The Director General of Police, Karnataka had upheld the Commissioner’s order in 2013. The traders had challenged it in the HC which gave its judgement on July 29, 2022. Dismissing the petitions, the HC said, ”Indisputably the ill effects of firecrackers cause irreversible damage to the environment. Apart from infants, expectant mothers and patients (more particularly those having heart ailment and high blood pressure) even animals and birds too feel the violence due to bursting of crackers.”

The rule will now apply to every trader and not just the petitioners before the HC. ”If the petitioners have to shift their ‘apple carts’ to safer areas, quitting the lanes in question, other similarly circumstanced businessmen cannot be permitted to cling on to the same area. What applies to goose applies to gander, as rightly contended by the counsel for the State,” the judgement said.

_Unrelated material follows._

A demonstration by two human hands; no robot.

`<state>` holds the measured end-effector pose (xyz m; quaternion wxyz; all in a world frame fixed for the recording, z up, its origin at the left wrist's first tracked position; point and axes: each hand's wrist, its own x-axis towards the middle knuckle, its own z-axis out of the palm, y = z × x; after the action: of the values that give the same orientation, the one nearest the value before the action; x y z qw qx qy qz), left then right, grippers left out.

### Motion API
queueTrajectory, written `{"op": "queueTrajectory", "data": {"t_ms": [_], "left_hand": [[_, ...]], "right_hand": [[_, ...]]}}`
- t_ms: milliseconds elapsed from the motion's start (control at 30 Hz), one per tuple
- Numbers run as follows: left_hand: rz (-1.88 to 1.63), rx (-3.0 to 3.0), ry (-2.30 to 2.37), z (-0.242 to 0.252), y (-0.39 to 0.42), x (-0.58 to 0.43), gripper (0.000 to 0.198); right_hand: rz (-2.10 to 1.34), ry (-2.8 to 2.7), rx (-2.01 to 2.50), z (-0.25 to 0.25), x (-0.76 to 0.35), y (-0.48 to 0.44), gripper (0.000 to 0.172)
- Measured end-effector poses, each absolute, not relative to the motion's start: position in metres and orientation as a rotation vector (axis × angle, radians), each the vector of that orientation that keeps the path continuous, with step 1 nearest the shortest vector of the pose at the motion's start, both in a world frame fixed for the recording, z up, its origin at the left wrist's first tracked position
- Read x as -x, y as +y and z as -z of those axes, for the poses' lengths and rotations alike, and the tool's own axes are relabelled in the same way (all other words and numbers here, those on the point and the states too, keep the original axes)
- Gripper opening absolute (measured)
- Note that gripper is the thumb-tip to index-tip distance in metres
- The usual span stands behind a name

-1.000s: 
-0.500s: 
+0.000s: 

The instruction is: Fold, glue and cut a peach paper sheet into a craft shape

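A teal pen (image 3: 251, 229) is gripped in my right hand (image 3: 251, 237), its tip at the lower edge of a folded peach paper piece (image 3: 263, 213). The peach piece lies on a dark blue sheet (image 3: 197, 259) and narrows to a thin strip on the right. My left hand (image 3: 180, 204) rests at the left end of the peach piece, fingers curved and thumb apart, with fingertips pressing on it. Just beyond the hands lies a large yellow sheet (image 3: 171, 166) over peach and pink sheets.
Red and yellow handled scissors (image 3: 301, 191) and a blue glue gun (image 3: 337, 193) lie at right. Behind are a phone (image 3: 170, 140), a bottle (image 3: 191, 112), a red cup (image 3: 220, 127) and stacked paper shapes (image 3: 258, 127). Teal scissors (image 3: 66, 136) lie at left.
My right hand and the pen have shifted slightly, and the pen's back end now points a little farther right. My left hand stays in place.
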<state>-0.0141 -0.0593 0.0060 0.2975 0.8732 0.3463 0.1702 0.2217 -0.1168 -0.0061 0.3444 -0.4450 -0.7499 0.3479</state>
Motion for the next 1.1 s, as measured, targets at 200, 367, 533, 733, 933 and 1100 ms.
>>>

The court said the sale of firecrackers falls under the category of goods like poison, liquor, tobacco and explosives and therefore its trade cannot be covered under the Fundamental Right guaranteed under Article 19 of the Constitution.

”It hardly needs to be stated that the explosive substances being ‘res extra commercium’ like the liquor, poison, etc., no citizen can claim an unrestricted fundamental right under Article 19(1)(g) of the Constitution,” the HC said.